Having studied Holistic health for 25 years and practiced for
15, I've concluded that, although there are many caring people
in the rank and file of medical practice, the overarching corporate/Pharma-controlled
system is not about health or caring. One example is this well-known
situation: A CBS "Inside Story" report December 2003
revealed the largest U. S. customer of Canadian pharmaceuticals:
the U. S. government. The Department of Defense and the Veterans'
Administration are just two government agencies allowed to purchase
drugs from Canada, while citizens cannot. States are beginning
to stand up to this insult. Further evidence of disdain for the
ill is the incurable-disease canard.
What Is "Incurable?" Some symptomologies
are deemed incurable, but are they? If we can't fix a watch with
a pipe wrench, is the watch 'incurable'? Generally, the challenge
is not to find a cure, but to choose from many that already exist--outside
legally monopolized convention and, ipso facto, most insurance
coverage. Among other misdirection, expensive and polluting research
(like biotech/stem cell research), looks for exotic solutions
to problems of poisoning or neglect, such as autism and diabetes.
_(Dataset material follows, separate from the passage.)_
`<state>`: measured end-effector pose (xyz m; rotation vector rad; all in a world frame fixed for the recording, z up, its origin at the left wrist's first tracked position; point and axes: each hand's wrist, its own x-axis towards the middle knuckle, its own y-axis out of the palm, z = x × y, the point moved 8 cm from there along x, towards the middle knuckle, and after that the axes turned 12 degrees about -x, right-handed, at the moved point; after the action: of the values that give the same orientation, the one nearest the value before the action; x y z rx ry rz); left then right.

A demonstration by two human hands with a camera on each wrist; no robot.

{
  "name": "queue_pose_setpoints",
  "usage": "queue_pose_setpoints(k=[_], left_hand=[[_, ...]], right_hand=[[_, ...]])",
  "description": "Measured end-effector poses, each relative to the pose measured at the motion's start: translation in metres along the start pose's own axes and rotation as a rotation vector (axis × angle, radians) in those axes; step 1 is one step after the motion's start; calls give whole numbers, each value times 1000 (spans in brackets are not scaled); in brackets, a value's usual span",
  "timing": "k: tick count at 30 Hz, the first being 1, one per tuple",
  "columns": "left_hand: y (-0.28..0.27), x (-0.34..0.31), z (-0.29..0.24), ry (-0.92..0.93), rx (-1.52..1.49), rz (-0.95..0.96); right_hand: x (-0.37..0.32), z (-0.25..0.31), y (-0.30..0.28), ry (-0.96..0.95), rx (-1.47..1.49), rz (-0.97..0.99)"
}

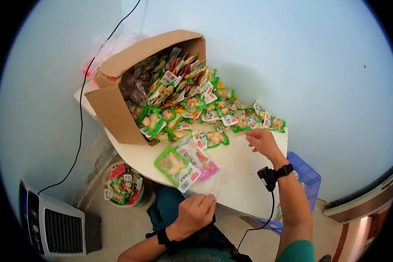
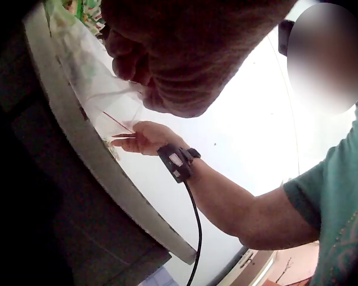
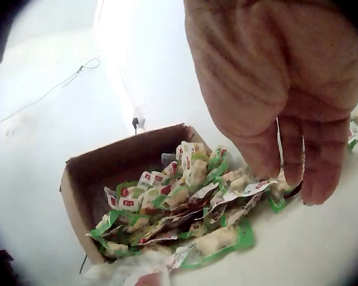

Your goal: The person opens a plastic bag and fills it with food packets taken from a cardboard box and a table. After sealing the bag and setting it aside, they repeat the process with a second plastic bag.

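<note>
With our left hand [image 1: 196, 214], fingers curled, we grip a clear bag [image 2: 110, 107] by the surface [image 1: 244, 183]; our right hand's [image 1: 266, 144] hold is unclear. Uneven pull could drag packets [image 1: 177, 166] off.

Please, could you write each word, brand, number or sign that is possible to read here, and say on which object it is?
No text can be read with certainty.
Large green-edged packet: dark print on its white label, too blurred.
Pink-edged packet: print too small.
Packets in the bucket: labels too small.
Wrist device: pale label, no legible characters.
</note>
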<state>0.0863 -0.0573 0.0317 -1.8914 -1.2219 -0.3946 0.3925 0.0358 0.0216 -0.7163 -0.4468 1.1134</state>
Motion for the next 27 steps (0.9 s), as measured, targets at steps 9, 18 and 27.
queue_pose_setpoints(k=[9,18,27], left_hand=[[4,-3,7,25,14,33],[10,-6,12,60,-23,70],[11,1,13,76,-29,75]], right_hand=[[78,1,-20,-176,-344,-236],[110,1,11,-175,-900,-200],[96,-2,25,-350,-885,-104]])
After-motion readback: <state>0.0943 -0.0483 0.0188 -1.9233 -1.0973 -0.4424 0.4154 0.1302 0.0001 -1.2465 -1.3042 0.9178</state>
We're spending $billions to find miracle cures for the effects
of our way of life. This is enormous waste, as well as the establishment
of economic dependence on widepsread illness.
People struggle needlessly with unpleasant symptoms. Often, loved
ones are lost unnecessarily. The hard truth is, there's far more
money in disease research and perpetual treatment, aka 'disease
management,' than in cures (game over).
Futility
and Scam of "Research" Perennial rounds of
walks, runs, and rides for multiple sclerosis, breast cancer,
et al demonstrate public good will and generosity, but also exploit
them. Research based on a faulty doctrine only thwarts success.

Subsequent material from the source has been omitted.